*WORK ORDER*: Only the lines from the opening of the material through the one containing "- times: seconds" should be reproduced, each exactly as it stands.

*DATA*:

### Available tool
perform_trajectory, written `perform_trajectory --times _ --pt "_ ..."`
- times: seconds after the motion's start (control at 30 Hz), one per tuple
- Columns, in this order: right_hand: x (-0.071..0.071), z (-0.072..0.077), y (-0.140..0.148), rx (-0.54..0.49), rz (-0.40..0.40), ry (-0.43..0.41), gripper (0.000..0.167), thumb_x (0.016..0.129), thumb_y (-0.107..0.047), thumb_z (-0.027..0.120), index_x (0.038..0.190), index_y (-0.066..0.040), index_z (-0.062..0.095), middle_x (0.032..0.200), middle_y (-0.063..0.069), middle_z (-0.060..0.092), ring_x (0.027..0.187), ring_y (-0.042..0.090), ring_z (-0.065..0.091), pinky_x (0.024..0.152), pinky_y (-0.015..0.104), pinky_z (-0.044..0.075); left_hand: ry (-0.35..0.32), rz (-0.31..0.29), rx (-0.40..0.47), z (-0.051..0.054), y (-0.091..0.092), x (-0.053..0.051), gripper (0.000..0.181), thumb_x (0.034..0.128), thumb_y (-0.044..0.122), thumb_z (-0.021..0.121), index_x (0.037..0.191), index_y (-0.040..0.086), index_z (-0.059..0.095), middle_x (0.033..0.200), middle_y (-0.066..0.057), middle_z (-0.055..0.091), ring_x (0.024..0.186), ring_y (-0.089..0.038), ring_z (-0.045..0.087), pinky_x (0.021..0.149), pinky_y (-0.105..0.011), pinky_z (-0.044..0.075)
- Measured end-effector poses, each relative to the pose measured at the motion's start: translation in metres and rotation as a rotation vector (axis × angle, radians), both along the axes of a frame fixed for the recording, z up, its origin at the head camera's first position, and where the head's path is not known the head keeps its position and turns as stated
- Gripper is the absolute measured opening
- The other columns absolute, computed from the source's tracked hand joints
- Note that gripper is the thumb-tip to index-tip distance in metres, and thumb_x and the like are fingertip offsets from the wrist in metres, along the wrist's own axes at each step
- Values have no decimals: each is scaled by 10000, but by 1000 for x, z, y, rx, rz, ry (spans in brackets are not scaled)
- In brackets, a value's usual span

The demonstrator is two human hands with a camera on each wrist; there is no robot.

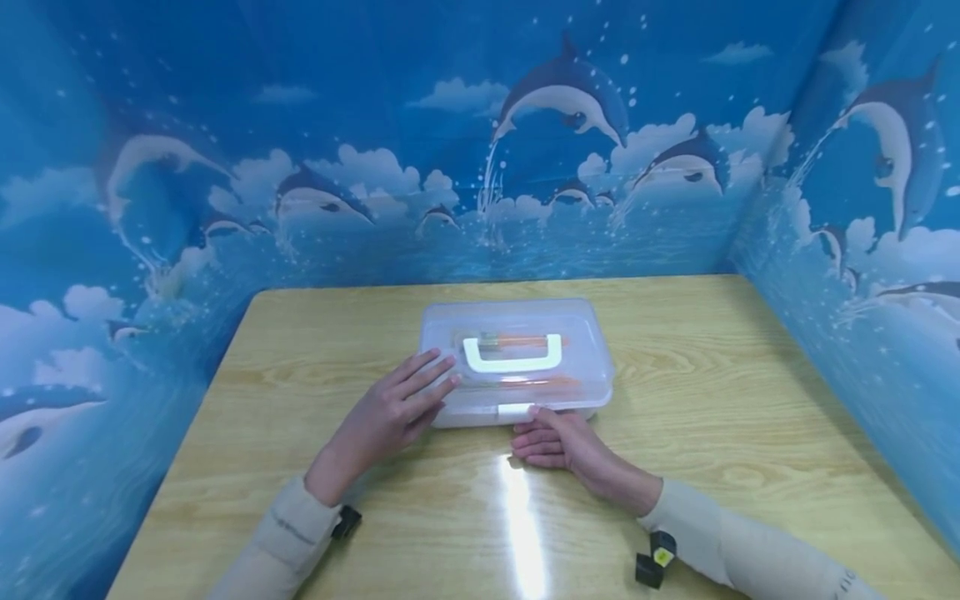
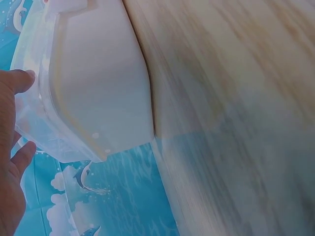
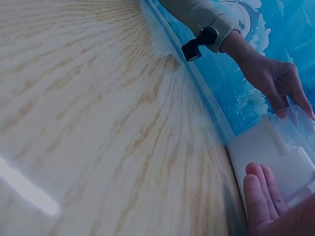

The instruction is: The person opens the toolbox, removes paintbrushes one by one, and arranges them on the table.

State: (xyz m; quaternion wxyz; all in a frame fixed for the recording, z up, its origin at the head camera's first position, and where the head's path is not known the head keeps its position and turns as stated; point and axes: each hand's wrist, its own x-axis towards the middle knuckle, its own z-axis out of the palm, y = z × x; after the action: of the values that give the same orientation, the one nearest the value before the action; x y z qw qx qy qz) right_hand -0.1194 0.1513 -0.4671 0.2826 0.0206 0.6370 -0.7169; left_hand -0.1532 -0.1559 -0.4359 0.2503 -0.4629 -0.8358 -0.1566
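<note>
A translucent plastic box (image 1: 592, 367) with a closed lid lies on the wooden table, a white handle (image 1: 513, 365) on top and a white latch (image 1: 514, 412) at its front; orange-handled items show through the lid. My left hand (image 1: 390, 408) rests its spread fingers on the box's left front corner; in the left wrist view the thumb (image 2: 22, 81) lies against the lid's edge. My right hand (image 1: 573, 450) has its thumb at the latch, the other fingers loosely bent below it, in front of the box. The right wrist view shows these fingers (image 3: 261, 194) beside the box's front wall (image 3: 251, 145).
The wooden table (image 1: 750, 400) carries the box near its back edge. Blue dolphin-print cloth (image 1: 375, 150) hangs behind the table and along both sides. Small black devices (image 1: 347, 522) are fixed at both wrists. A bright reflection lies in front of the box.
</note>
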Motion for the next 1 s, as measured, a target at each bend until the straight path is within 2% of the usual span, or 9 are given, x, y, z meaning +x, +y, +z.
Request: perform_trajectory --times 0.43,0.57,0.73,1.0 --pt "-3 1 1 -35 13 -25 575 1047 -370 517 1256 164 557 994 139 773 924 208 767 886 346 626 -21 6 2 0 0 0 605 835 79 815 1405 88 614 1478 -128 572 1396 -338 502 1168 -473 433" --pt "-3 1 2 -34 20 -36 613 1053 -398 507 1264 176 547 993 164 770 914 210 769 884 349 627 -18 -1 6 -1 -1 0 595 839 73 809 1402 89 616 1473 -131 575 1390 -342 507 1170 -474 431" --pt "-5 1 1 -15 17 -34 673 1050 -463 508 1261 175 551 1024 212 759 906 217 771 891 366 626 -2 -16 21 -2 -1 -1 607 828 64 812 1402 78 615 1467 -140 580 1379 -352 516 1165 -472 439" --pt "-5 2 1 -29 19 -29 670 1055 -417 508 1324 196 486 1127 258 726 1002 259 756 932 375 609 -5 -18 23 -3 -1 -2 598 837 68 804 1403 81 614 1470 -137 578 1376 -352 519 1156 -476 448"
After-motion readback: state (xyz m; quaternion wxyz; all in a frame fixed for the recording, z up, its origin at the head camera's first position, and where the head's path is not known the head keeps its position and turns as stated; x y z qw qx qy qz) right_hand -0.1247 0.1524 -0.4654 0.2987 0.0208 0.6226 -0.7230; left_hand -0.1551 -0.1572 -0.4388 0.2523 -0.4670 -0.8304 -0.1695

*EXERCISE ANSWER*:
### Available tool
perform_trajectory, written `perform_trajectory --times _ --pt "_ ..."`
- times: seconds after the motion's start (control at 30 Hz), one per tuple

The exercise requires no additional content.